## [WHAT TO PRODUCE]
Go through the data below and return each line containing the word "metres".

==*==

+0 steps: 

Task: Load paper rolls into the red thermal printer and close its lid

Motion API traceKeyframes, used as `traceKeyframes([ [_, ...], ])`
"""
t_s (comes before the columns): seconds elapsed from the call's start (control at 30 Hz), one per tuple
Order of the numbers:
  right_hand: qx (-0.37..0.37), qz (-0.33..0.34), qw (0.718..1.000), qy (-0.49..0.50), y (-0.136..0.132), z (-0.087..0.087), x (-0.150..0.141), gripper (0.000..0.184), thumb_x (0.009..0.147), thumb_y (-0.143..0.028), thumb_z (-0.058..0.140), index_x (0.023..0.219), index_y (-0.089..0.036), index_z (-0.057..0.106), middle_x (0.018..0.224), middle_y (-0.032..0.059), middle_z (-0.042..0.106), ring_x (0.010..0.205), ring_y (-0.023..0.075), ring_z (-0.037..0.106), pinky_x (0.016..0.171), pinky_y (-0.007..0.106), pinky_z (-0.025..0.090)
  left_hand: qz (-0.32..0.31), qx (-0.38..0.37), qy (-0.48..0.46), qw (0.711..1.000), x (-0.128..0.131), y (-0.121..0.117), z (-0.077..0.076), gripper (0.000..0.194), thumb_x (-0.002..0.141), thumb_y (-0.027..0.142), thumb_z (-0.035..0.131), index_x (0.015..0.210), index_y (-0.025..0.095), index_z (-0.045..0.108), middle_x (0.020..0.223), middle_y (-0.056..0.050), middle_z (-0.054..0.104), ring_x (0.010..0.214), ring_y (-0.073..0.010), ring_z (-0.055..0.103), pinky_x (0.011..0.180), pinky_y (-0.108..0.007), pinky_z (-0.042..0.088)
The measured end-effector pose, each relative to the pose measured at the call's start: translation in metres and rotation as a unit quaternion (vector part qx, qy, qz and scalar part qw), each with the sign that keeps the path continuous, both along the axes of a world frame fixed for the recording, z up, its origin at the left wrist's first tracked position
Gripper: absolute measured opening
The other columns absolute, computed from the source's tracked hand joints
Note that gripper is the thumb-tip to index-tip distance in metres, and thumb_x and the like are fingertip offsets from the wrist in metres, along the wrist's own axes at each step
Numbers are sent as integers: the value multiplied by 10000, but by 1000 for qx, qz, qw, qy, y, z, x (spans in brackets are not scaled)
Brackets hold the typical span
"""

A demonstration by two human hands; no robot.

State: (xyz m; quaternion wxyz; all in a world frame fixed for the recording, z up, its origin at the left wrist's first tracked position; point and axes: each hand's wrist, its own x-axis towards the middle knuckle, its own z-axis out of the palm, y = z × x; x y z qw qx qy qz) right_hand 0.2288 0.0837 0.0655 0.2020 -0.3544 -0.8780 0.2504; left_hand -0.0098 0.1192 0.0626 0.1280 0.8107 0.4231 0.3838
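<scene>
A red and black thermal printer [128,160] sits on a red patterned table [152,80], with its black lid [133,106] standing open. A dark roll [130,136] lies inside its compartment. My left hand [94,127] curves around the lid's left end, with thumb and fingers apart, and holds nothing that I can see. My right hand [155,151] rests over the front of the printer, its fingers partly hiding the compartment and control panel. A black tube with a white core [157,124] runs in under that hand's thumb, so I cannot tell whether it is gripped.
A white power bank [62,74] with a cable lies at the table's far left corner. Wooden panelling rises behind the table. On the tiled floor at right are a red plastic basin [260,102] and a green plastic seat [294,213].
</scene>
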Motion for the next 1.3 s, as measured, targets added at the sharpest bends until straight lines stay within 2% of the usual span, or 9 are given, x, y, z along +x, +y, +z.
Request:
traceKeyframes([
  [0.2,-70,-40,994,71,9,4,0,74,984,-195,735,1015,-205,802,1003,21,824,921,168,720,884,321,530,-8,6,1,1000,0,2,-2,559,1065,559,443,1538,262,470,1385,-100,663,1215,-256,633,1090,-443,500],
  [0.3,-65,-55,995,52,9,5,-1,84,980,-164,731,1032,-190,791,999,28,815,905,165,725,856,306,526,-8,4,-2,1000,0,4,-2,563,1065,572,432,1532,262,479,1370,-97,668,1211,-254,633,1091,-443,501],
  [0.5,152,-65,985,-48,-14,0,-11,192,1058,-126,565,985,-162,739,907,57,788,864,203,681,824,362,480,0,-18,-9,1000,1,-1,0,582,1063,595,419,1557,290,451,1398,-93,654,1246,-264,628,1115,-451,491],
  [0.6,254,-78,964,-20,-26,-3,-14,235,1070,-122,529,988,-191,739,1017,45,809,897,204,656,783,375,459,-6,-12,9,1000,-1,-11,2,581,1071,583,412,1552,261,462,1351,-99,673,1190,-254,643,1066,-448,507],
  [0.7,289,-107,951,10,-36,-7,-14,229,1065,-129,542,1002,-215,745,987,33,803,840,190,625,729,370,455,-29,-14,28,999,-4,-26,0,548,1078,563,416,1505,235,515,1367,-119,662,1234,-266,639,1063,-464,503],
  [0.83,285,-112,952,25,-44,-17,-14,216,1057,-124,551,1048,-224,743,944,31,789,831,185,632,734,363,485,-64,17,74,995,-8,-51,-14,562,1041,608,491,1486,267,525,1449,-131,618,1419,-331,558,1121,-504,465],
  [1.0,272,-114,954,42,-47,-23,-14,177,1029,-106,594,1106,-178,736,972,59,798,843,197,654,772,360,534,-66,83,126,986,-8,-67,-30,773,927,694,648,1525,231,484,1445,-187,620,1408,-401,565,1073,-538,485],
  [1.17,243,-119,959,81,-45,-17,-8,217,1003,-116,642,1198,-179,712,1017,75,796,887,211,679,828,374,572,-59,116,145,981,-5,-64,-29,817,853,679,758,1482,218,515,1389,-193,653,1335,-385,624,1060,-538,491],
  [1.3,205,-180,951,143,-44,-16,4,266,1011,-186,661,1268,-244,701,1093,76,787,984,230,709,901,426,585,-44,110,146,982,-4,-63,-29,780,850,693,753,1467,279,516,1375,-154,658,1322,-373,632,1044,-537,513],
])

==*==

## [SOLUTION TO THIS TASK]
The measured end-effector pose, each relative to the pose measured at the call's start: translation in metres and rotation as a unit quaternion (vector part qx, qy, qz and scalar part qw), each with the sign that keeps the path continuous, both along the axes of a world frame fixed for the recording, z up, its origin at the left wrist's first tracked position
Note that gripper is the thumb-tip to index-tip distance in metres, and thumb_x and the like are fingertip offsets from the wrist in metres, along the wrist's own axes at each step

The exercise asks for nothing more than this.